» ACTIVITY
Copying each record below exactly is the whole task.

» Extracted data entries
====

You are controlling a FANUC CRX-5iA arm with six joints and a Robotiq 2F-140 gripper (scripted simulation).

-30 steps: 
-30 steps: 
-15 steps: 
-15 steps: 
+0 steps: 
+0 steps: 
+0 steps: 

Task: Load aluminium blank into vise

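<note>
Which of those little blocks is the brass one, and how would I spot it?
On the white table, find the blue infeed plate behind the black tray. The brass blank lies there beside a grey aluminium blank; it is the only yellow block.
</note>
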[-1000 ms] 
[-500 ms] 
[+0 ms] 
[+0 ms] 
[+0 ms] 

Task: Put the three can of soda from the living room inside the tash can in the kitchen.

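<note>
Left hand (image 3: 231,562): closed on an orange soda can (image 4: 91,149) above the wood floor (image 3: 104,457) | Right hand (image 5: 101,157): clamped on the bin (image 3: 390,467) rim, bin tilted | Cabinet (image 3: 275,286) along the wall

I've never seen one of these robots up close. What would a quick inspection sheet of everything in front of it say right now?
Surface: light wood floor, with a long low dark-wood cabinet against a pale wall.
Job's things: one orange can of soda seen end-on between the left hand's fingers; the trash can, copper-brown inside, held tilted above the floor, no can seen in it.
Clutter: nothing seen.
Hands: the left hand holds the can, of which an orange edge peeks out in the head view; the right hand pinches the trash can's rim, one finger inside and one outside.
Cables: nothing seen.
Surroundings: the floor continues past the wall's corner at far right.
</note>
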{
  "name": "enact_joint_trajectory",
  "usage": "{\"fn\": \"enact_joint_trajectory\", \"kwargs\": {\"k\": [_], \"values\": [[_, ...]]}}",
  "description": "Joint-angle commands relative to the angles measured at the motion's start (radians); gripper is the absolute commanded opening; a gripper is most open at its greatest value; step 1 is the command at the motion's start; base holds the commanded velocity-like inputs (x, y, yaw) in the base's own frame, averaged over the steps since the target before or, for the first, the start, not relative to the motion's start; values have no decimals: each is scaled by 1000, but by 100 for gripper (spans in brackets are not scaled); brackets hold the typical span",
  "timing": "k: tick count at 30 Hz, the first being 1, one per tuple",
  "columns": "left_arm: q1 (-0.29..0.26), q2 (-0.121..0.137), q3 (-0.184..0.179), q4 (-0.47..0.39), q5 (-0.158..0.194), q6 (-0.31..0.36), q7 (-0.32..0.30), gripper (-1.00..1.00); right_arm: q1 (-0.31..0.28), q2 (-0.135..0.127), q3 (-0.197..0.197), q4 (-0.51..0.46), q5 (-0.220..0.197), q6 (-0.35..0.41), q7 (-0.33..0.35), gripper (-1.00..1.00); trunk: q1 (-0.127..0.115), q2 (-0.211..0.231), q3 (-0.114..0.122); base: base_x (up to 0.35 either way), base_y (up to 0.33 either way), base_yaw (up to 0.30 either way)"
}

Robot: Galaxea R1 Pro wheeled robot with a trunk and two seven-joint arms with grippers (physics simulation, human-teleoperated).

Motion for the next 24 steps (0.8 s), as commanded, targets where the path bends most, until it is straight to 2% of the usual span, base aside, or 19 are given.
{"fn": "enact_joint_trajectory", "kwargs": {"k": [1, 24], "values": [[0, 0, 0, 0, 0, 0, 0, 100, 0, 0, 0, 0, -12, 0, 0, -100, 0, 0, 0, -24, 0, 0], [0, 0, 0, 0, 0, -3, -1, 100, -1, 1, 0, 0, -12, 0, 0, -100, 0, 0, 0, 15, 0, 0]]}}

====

» FINISHED TASK
You are controlling a FANUC CRX-5iA arm with six joints and a Robotiq 2F-140 gripper (scripted simulation).

-30 steps: 
-30 steps: 
-15 steps: 
-15 steps: 
+0 steps: 
+0 steps: 
+0 steps: 

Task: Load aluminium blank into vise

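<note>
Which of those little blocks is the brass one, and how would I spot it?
On the white table, find the blue infeed plate behind the black tray. The brass blank lies there beside a grey aluminium blank; it is the only yellow block.
</note>
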[-1000 ms] 
[-500 ms] 
[+0 ms] 
[+0 ms] 
[+0 ms] 

Task: Put the three can of soda from the living room inside the tash can in the kitchen.

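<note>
Left hand (image 3: 231,562): closed on an orange soda can (image 4: 91,149) above the wood floor (image 3: 104,457) | Right hand (image 5: 101,157): clamped on the bin (image 3: 390,467) rim, bin tilted | Cabinet (image 3: 275,286) along the wall

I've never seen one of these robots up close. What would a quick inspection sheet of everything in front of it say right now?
Surface: light wood floor, with a long low dark-wood cabinet against a pale wall.
Job's things: one orange can of soda seen end-on between the left hand's fingers; the trash can, copper-brown inside, held tilted above the floor, no can seen in it.
Clutter: nothing seen.
Hands: the left hand holds the can, of which an orange edge peeks out in the head view; the right hand pinches the trash can's rim, one finger inside and one outside.
Cables: nothing seen.
Surroundings: the floor continues past the wall's corner at far right.
</note>
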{
  "name": "enact_joint_trajectory",
  "usage": "{\"fn\": \"enact_joint_trajectory\", \"kwargs\": {\"k\": [_], \"values\": [[_, ...]]}}",
  "description": "Joint-angle commands relative to the angles measured at the motion's start (radians); gripper is the absolute commanded opening; a gripper is most open at its greatest value; step 1 is the command at the motion's start; base holds the commanded velocity-like inputs (x, y, yaw) in the base's own frame, averaged over the steps since the target before or, for the first, the start, not relative to the motion's start; values have no decimals: each is scaled by 1000, but by 100 for gripper (spans in brackets are not scaled); brackets hold the typical span",
  "timing": "k: tick count at 30 Hz, the first being 1, one per tuple",
  "columns": "left_arm: q1 (-0.29..0.26), q2 (-0.121..0.137), q3 (-0.184..0.179), q4 (-0.47..0.39), q5 (-0.158..0.194), q6 (-0.31..0.36), q7 (-0.32..0.30), gripper (-1.00..1.00); right_arm: q1 (-0.31..0.28), q2 (-0.135..0.127), q3 (-0.197..0.197), q4 (-0.51..0.46), q5 (-0.220..0.197), q6 (-0.35..0.41), q7 (-0.33..0.35), gripper (-1.00..1.00); trunk: q1 (-0.127..0.115), q2 (-0.211..0.231), q3 (-0.114..0.122); base: base_x (up to 0.35 either way), base_y (up to 0.33 either way), base_yaw (up to 0.30 either way)"
}

Robot: Galaxea R1 Pro wheeled robot with a trunk and two seven-joint arms with grippers (physics simulation, human-teleoperated).

Motion for the next 24 steps (0.8 s), as commanded, targets where the path bends most, until it is straight to 2% of the usual span, base aside, or 19 are given.
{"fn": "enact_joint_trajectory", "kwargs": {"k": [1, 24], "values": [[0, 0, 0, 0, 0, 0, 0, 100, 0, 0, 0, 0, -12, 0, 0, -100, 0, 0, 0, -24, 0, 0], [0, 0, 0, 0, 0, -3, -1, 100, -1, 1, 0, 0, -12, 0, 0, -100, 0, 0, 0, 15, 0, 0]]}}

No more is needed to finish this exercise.